■ **Task**:
Report back every line from the entries below in which the word "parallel" occurs.

■ **The data**:
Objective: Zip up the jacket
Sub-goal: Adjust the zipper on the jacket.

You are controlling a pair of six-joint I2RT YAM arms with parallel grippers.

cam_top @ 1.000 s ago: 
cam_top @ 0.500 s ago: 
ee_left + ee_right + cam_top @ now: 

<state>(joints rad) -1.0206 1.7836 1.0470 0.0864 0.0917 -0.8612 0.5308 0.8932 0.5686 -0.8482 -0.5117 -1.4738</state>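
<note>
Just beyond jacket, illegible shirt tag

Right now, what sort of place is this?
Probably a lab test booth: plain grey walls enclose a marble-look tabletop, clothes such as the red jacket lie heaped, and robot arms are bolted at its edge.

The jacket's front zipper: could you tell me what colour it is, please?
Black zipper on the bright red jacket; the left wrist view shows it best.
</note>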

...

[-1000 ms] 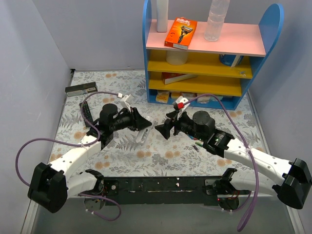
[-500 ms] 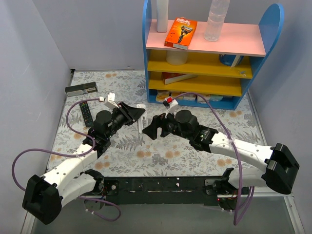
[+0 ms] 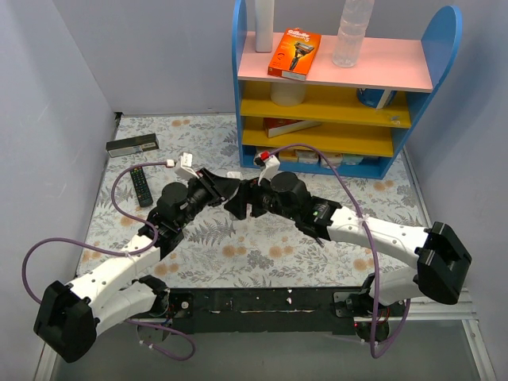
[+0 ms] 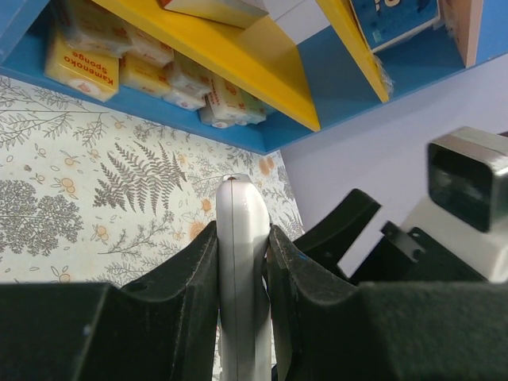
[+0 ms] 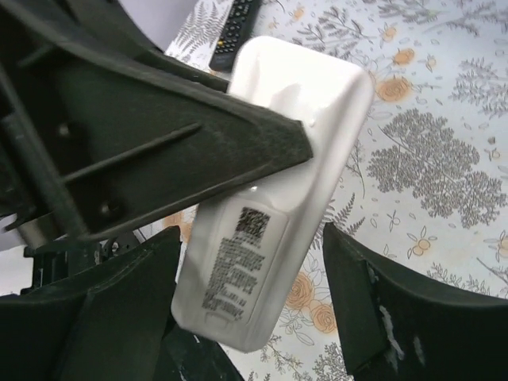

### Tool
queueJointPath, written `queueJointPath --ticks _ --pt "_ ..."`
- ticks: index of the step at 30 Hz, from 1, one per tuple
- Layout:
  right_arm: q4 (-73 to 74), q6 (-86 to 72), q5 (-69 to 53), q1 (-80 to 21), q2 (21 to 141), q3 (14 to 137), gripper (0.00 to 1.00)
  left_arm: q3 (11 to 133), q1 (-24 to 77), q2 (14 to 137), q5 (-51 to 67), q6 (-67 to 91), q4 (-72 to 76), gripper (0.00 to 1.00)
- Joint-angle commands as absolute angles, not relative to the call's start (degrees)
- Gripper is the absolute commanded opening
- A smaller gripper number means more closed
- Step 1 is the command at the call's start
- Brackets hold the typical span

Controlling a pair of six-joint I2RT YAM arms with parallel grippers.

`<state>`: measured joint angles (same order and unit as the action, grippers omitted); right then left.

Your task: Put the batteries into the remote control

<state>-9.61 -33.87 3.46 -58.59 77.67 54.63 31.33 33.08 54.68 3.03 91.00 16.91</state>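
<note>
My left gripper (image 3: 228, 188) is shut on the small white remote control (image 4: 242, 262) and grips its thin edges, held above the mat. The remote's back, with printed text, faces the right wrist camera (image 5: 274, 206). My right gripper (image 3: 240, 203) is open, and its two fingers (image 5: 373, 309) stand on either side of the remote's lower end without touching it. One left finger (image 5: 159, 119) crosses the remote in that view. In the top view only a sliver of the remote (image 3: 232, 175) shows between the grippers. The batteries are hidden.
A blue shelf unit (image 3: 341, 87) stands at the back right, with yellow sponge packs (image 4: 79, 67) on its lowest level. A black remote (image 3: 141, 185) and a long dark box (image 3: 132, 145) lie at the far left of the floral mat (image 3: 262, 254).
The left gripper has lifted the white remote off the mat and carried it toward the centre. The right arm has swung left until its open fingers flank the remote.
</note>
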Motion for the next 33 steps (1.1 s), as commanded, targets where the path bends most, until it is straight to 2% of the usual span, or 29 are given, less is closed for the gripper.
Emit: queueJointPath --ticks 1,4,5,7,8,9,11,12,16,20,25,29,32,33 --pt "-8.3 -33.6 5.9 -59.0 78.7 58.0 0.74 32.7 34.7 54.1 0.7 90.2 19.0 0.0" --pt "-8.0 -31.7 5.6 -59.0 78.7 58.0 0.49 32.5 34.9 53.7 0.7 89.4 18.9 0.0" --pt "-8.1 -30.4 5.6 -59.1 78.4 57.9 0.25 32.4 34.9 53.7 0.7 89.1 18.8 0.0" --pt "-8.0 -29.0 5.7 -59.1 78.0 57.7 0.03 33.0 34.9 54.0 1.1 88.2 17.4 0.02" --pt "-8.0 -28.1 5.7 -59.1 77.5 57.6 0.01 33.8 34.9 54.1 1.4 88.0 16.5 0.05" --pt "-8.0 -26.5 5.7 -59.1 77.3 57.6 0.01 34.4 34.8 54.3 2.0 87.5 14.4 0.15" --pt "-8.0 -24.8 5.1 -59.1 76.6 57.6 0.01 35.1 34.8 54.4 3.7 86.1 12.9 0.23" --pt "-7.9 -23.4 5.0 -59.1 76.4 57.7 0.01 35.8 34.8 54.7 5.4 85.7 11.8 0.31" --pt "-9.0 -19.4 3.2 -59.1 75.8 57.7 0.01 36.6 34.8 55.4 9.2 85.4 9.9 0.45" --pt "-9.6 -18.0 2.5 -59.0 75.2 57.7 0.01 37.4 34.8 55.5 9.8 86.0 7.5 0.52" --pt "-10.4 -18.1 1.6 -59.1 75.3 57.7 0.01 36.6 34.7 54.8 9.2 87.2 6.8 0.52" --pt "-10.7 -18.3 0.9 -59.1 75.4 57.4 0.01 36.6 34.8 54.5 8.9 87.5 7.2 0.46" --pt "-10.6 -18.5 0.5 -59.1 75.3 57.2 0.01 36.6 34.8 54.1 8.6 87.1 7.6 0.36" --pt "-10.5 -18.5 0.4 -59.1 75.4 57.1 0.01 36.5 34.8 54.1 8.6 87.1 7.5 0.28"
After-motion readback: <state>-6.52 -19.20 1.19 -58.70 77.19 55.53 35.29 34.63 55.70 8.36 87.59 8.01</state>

■ **Solution**:
You are controlling a pair of six-joint I2RT YAM arms with parallel grippers.
Controlling a pair of six-joint I2RT YAM arms with parallel grippers.

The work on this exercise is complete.